According to Google, “While this update is designed to highlight pages that offer great user experiences, page experience remains one of many factors our systems take into account.”

Page experience (a.k.a. website user experience) is also a general term outside of Google’s definition. It can mean different things to different people. In other words, a positive website experience is often in the visitor’s eyes.

How good or bad your site’s experience is in the eyes of your audience has implications for the number of visitors your site gets and for the percentage of visitors you convert into prospects or customers.

Below are several different perspectives regarding page experience, including Google’s four metrics.

Google’s metrics have an asterisk* next to their related headings below.

Many of Google’s page experience audits are “under the hood” and not apparent on navigation and visual inspection of a website. Other metrics are visible, poor experience factors such as ones that literally pop up off the page at a visitor.

Usability

The Nielsen Norman Group (NN/g) has long been focused on usability. The company defines usability as “a quality attribute that assesses how easy user interfaces are to use.”

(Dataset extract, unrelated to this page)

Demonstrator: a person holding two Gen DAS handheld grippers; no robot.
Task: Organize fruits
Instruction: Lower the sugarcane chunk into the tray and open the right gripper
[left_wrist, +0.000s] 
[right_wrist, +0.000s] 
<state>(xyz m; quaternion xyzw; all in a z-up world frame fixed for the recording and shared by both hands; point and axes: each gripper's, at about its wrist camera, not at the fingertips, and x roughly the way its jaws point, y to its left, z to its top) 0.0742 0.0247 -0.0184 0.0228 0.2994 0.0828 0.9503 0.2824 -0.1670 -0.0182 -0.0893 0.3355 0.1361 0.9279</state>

NN/g’s definition of usability is highly pragmatic. It is generally tied to how easily and quickly people can interact with your site.

Beauty

In some industries, an attractive-looking website is the most important criterion for the site’s audience.

If you’re brokering high-end residential real estate, high-resolution images may be paramount, even if they make your pages load relatively slowly.

Clear Explanations

Another perspective about page experience comes from StoryBrand. In a nutshell, how do your homepage and product/service pages explain what you do and its value to a visitor? How can a visitor who understands the value easily buy from you immediately or engage in a sales process?

This is counter to a common poor experience of a visitor struggling to figure out what your company does.

Performance*

A website may seem fast to a user, but it still has a low page speed, according to Google.

Google wants the time from when a page starts loading to the time when any part of a page’s content is rendered on the screen to be less than 1.8 seconds.

Google wants to see 2.5 seconds or less for the largest image or text block to become visible, relative to when the page first started loading.

Accessibility*

Regarding accessibility, there are many factors to consider when it comes to page experience for website visitors with a visual, auditory, motor, or cognitive disability.

An often-overlooked factor that is easy to fix is a combination of background and foreground colors that do not have a sufficient contrast ratio. Another is including alt text with all non-decorative images.

Best Practices*

Best practices currently consist of 17 different audits.

Two of the more common negatives that many people experience are browser popups on page load requesting geolocation permission and for requesting notification permission.

Notification Permission Request

SEO*

This page experience metric partially relates to whether and how your content appears in the search engine results.

Indexing your site is required for SEO. If your site’s pages block indexing, your site will not be found through search.

One of the audits is checking whether your website has a title tag on each page. Another is whether you use a meta description on your pages and posts.

Answers to Questions

One way to view Google is that it is primarily an answer engine.

If your website has content that answers common questions that your audience members ask, those visitors will have a positive experience on your site.

Getting Objective Advice on Page Experience

If you want honest opinions on your website’s user experience, ask several people who know nothing about your business to visit and navigate your site.

Keep in mind that there is a relationship between page experience and new prospects and customers.